Considering that we hadn’t been anywhere for what had to have been centuries due to his ailing condition, I have no idea how he got sick again.

But sick he was.

(He is completely better at this lovely moment.  Here’s to hoping it lasts.)

As such, he was unfit for the nursery on Sunday, again.  So while Ali was having the time of her life riding to Church in Daddy’s fancy car and – oh – stopping for Krispy Kreme on the way, I decided to give Noah the consolation prize of a one-on-one trip with Mommy to the zoo.

(I know. Germs.  I promise that I kept him confined in his stroller almost the entire time, and when I freed him, I ensured that he stayed far, far away from other children.)

(What can I say – I needed out of the house.)

Plus, his current favorite activity (aside from GETTING SICK) is reading from his animal book and making all of their sounds, so I thought that I would get an outstanding quantity of baby brownie points for this activity.

But no.

Apparently, he greatly prefers the safety and appropriate social distance offered by two-dimensional animals.

He clung to me as we passed harmless sheep and tiny baby goats…and made sure to keep his grasp firmly on the stroller when we happened upon a loose Killer Rooster.


But I’ve always had a fascination with the Llama, so I made him get out of his stroller to meet Mister Double L.


My feelings for this Llama are quite undeserved, as he is the same Llama that ate Ali’s shirt four years ago, therefore instilling in her a long-standing fear for all things large and fuzzy.

Yet I am still magnetized to him with an inexplicable passion comprised of 50% hatred, 50% fascination.

So while Noah maintained a white-knuckled death-grip on my hair, I held him up to see the Llama.

The Llama ignored us and kept eating.

“See, Noah?  The Llama is nice!”

I leaned far over the fence and petted the Llama’s back.

Llama grunted.  Noah whined with fear while ripping chunks of hair out of my follicles.

I leaned and petted him again.

The Llama buried his head deeper in his hay, filling his cheeks with an enormous mouthful of straw.

He chewed it for a half a second, then calmly yet intentionally looked directly at me and simultaneously hocked, belched, and projectile vomited directly at my head.

Then indifferently looked down and went back to eating.

I stood there, careful not to open my mouth until I had assessed the damage and location of all Llama Sputum.

I sat the completely un-spat-upon Noah on the ground (Apparently our Llama has the aim and accuracy of a sniper) and reached into my hair, where my hand sank into a giant gooey conglomeration of saliva, Llama bile, and sharp bits of hay.

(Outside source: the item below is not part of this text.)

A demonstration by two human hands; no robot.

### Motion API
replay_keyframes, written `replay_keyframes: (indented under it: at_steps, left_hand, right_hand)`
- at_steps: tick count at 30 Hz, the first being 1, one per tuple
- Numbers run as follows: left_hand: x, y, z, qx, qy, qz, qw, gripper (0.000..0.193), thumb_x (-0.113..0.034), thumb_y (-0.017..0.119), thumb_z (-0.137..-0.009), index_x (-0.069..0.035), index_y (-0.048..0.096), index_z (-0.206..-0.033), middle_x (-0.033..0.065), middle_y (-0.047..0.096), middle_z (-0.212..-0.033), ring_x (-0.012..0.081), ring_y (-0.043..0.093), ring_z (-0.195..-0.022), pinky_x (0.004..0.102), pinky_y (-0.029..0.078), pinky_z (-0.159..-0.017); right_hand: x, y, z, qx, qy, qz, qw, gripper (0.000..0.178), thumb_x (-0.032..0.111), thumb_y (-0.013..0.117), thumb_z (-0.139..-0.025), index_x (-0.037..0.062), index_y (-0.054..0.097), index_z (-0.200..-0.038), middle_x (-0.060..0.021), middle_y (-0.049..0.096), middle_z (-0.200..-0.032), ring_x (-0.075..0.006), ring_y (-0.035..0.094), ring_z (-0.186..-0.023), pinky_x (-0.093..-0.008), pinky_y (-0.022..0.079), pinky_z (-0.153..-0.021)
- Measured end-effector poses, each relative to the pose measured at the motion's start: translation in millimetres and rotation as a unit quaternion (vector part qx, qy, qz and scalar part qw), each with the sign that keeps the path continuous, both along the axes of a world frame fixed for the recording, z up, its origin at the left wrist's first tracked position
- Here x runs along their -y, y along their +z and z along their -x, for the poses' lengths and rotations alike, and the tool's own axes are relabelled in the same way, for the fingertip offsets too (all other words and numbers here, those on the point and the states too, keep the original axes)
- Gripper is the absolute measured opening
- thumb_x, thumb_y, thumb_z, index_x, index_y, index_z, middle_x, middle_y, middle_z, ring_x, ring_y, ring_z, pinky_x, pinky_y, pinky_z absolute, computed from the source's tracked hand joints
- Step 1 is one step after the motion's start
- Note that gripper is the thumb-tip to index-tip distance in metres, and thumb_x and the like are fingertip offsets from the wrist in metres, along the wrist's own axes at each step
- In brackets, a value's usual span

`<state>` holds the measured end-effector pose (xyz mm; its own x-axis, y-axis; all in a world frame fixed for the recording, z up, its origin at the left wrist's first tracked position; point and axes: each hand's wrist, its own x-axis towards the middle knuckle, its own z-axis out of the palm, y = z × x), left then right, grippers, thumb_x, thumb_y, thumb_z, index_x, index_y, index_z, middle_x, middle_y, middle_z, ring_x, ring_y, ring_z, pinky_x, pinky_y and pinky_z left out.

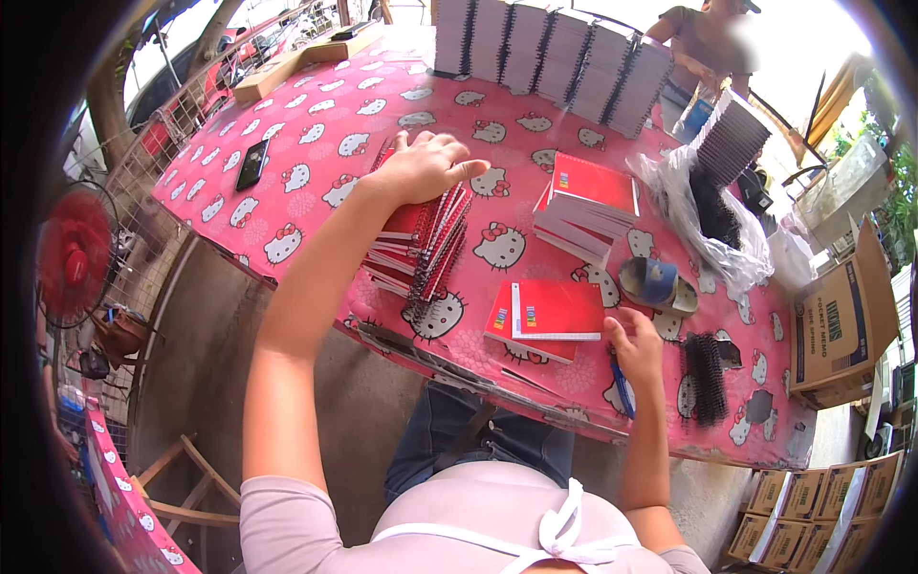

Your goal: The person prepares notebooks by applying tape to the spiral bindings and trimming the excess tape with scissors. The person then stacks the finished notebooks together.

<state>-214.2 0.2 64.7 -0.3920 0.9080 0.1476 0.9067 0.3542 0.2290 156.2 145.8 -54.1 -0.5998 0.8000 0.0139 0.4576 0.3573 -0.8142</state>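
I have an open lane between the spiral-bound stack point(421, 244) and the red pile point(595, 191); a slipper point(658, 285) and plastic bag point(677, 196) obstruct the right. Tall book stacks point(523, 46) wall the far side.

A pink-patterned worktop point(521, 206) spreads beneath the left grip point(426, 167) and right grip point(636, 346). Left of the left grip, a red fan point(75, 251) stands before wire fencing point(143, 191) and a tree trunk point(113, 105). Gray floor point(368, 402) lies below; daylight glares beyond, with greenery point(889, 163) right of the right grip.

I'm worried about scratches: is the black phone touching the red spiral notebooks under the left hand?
Apart. The head view plainly shows pink patterned tablecloth between the black phone and the red spiral notebooks.
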Motion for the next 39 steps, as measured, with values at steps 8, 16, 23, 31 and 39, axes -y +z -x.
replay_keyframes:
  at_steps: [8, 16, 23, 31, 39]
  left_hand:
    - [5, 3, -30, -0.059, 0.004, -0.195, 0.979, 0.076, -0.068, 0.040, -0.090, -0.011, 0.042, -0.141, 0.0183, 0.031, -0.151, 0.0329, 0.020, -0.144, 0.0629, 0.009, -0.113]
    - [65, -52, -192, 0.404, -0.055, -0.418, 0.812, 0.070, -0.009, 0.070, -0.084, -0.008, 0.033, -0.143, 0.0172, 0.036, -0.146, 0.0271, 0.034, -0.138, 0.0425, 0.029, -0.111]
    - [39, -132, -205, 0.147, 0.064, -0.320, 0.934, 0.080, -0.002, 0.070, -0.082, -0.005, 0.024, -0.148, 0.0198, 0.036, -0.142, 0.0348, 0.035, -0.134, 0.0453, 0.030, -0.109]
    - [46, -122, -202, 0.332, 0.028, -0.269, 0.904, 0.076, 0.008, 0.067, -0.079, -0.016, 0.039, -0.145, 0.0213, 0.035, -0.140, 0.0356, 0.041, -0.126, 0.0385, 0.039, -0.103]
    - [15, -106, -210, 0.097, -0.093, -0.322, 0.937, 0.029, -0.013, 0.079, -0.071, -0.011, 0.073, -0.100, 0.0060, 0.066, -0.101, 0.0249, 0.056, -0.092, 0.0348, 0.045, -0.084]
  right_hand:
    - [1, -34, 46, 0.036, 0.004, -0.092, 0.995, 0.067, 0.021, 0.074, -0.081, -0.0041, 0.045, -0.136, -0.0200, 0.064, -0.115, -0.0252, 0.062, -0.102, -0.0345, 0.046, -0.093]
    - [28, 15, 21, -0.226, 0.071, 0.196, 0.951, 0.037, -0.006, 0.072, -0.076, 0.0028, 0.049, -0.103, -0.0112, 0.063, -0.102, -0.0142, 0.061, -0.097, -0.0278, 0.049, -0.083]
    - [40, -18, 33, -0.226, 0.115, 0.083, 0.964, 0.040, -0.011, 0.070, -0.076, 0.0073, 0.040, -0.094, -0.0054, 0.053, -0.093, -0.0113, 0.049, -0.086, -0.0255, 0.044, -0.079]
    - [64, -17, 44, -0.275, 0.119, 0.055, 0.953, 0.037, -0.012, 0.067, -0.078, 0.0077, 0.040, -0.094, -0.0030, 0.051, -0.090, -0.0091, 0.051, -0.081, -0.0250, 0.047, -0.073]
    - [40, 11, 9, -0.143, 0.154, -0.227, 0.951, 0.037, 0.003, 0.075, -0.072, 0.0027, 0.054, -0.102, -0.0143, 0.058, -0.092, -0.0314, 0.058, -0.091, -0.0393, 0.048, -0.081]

I panickingly dug around and found Noah’s wet wipes and began to furiously wash my hair.

Noah watched my vain efforts with a look that said it all.

After I removed the largest chunks, I set off to find the Purell.


Awesome.  There just happened to have been a Purell thief right outside the Llama exhibit?!?

I glared at him suspiciously, knowing exactly who was hateful enough to steal disinfectant.


He munched away with a gleeful smile hidden under his long, innocent-looking Llama eyelashes.

4 thoughts on “Never Trust a Llama.

  1. I love critters and will basically pet anything that is not a snake, bug, or bird. My sisters swears it’s just a matter of time before I get covered in llomit.

  2. I think you should have bought the inflatable llama i found you on zulilly! It wont eat your daughters shirt or spit vomitous masses on your head, but i cant guarantee it wont terrify your toddler!